1. **Audit and Compliance**: `make audit` returns deterministic results and executable certificates, avoiding ambiguous judgments;
2. **Regulation and Standard Setting**: Provides a formal boundary definition for "whether a system is an LLM", unaffected by architectural evolution;
3. **Common Language for Architectural Discussions**: Separates "what an LLM is" from "how to implement an LLM". Specific technologies (e.g., attention mechanism, RoPE) are under Layer-0;
4. **Counterexample Protocol**: Critics need to provide a more rigorous decomposition or valid LLM counterexample; "it depends on the definition" is not a valid refutation.
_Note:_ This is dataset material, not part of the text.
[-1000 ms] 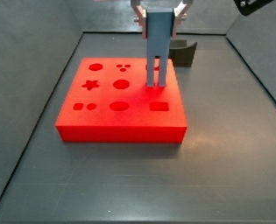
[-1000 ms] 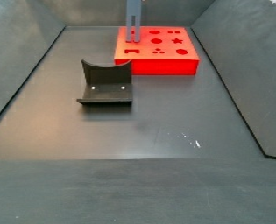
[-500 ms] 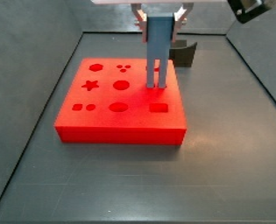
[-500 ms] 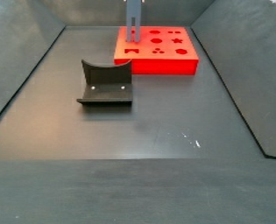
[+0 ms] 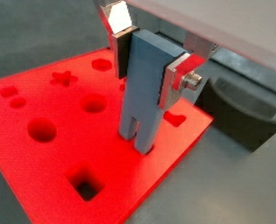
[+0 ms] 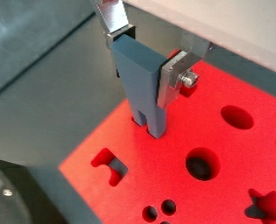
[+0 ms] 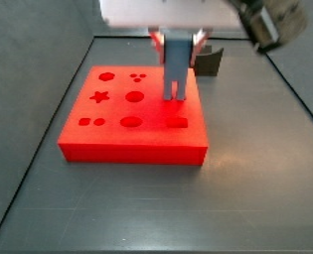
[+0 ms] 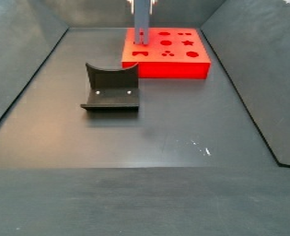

## Industry Practice Alignment and Multi-Layer Verification

**Industry Alignment**: Cites official descriptions from OpenAI, Anthropic, xAI, Meta, Mistral, etc., to ensure consistency between theory and practice.
**Multi-Layer Verification System**:
| Layer | Content Established | Verification Support | Boundary |
|-------|---------------------|----------------------|----------|
| Layer0 | Mathematical necessity of the six roles | Term boundary axioms + role separation argument | Formal theorem domain |
| LayerA | Finite obligation graph theorem | Exhaustive enumeration of 64 subsets | Formal executable certificate |
| LayerB | Public LLM family mapping | Official references and witnesses | Public witness mapping |
| Layer1+ | Architectural branch positioning | Public architecture descriptions | Implementation branches under Layer0 |

## Technical Implementation and Limitations

**Technical Implementation**: Provides a fully reproducible environment. The main artifact is `llm_minimal_architecture_groups_v3_0.py`, and the LayerA certificate is located at `appendices/layer_a_obligation_graph_enumeration_v0_5/layer_a_executable_certificate.json`. Verification commands include `make audit`, `make verify`, `make test-all`. The expected results are: main audit passes, count of passing proper subsets is 0.
**Limitations**: The six role labels are not the only possible English labels; merging five components hides responsibility boundaries, while seven+ components enter implementation refinement; the counterexample protocol has strict requirements (need to prove that the candidate system is an LLM and lacks a role or equivalent function).

## Conclusion

The LLM Layer-0 Functional Compliance Specification establishes a mathematically rigorous definition foundation for LLMs through formal definitions and exhaustive proof, providing a common language for auditing, regulation, and architectural discussions. Its value lies in stabilizing the communication foundation without restricting innovation, and it provides a valuable theoretical basis for AI governance organizations, enterprises auditing third-party systems, and technical personnel to understand the essence of LLMs.